To use it, you need to import the submodule cocoindex.targets.lancedb:
import cocoindex.targets.lancedb as coco_lancedb
Spec
The spec coco_lancedb.LanceDB takes the following fields:
db_uri(str, required): The LanceDB database location (e.g../lancedb_data).table_name(str, required): The name of the table to export the data to.db_options(coco_lancedb.DatabaseOptions, optional): Advanced database options.storage_options(dict[str, Any], optional): Passed through to LanceDB when connecting.
Additional notes:
- Exactly one primary key field is required for LanceDB targets. We create B-Tree index on this key column.

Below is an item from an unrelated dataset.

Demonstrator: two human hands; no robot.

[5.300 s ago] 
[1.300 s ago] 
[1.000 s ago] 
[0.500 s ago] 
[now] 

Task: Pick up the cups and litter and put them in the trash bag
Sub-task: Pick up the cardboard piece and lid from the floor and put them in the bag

- Full-Text Search (FTS) indexes are supported via the
fts_indexesparameter. Note that FTS functionality requires LanceDB Enterprise. You can pass any parameters supported by the target's FTS index creation API (e.g.,tokenizer_namefor LanceDB). See LanceDB FTS documentation for full parameter details.
LanceDB has a limitation that it cannot build a vector index on an empty table (see LanceDB issue #4034). If you want to use vector indexes, you can run the flow once to populate the target table with data, and then create the vector indexes.
You can find an end-to-end example here: examples/text_embedding_lancedb.
FTS Index Example
import cocoindex
import cocoindex.targets.lancedb as coco_lancedb
@cocoindex.flow_def(name="DocumentSearchFlow")
def document_search_flow(flow_builder: cocoindex.FlowBuilder, data_scope: cocoindex.DataScope):
# ... source and transformations ...
doc_collector = data_scope.add_collector()
# ... collect document data ...
doc_collector.export(
"documents",
coco_lancedb.LanceDB(
db_uri="./lancedb_data",
table_name="documents"
),
primary_key_fields=["id"],
# Add FTS indexes for full-text search
fts_indexes=[
# Basic FTS index with default tokenizer
cocoindex.FtsIndexDef("content"),
# FTS index with stemming for better search recall
cocoindex.FtsIndexDef("description", parameters={"tokenizer_name": "en_stem"}),
# FTS index with position tracking for phrase searches
cocoindex.FtsIndexDef("title", parameters={"tokenizer_name": "default", "with_position": True})
]
)
connect_async() helper
We provide a helper to obtain a shared AsyncConnection that is reused across your process and shared with CocoIndex's writer for strong read-after-write consistency:
from cocoindex.targets import lancedb as coco_lancedb
db = await coco_lancedb.connect_async("./lancedb_data")
table = await db.open_table("TextEmbedding")
Signature:
def connect_async(
db_uri: str,
*,
db_options: coco_lancedb.DatabaseOptions | None = None,
read_consistency_interval: datetime.timedelta | None = None
) -> lancedb.AsyncConnection
Once db_uri matches, it automatically reuses the same connection instance without re-establishing a new connection.
This achieves strong consistency between your indexing and querying logic, if they run in the same process.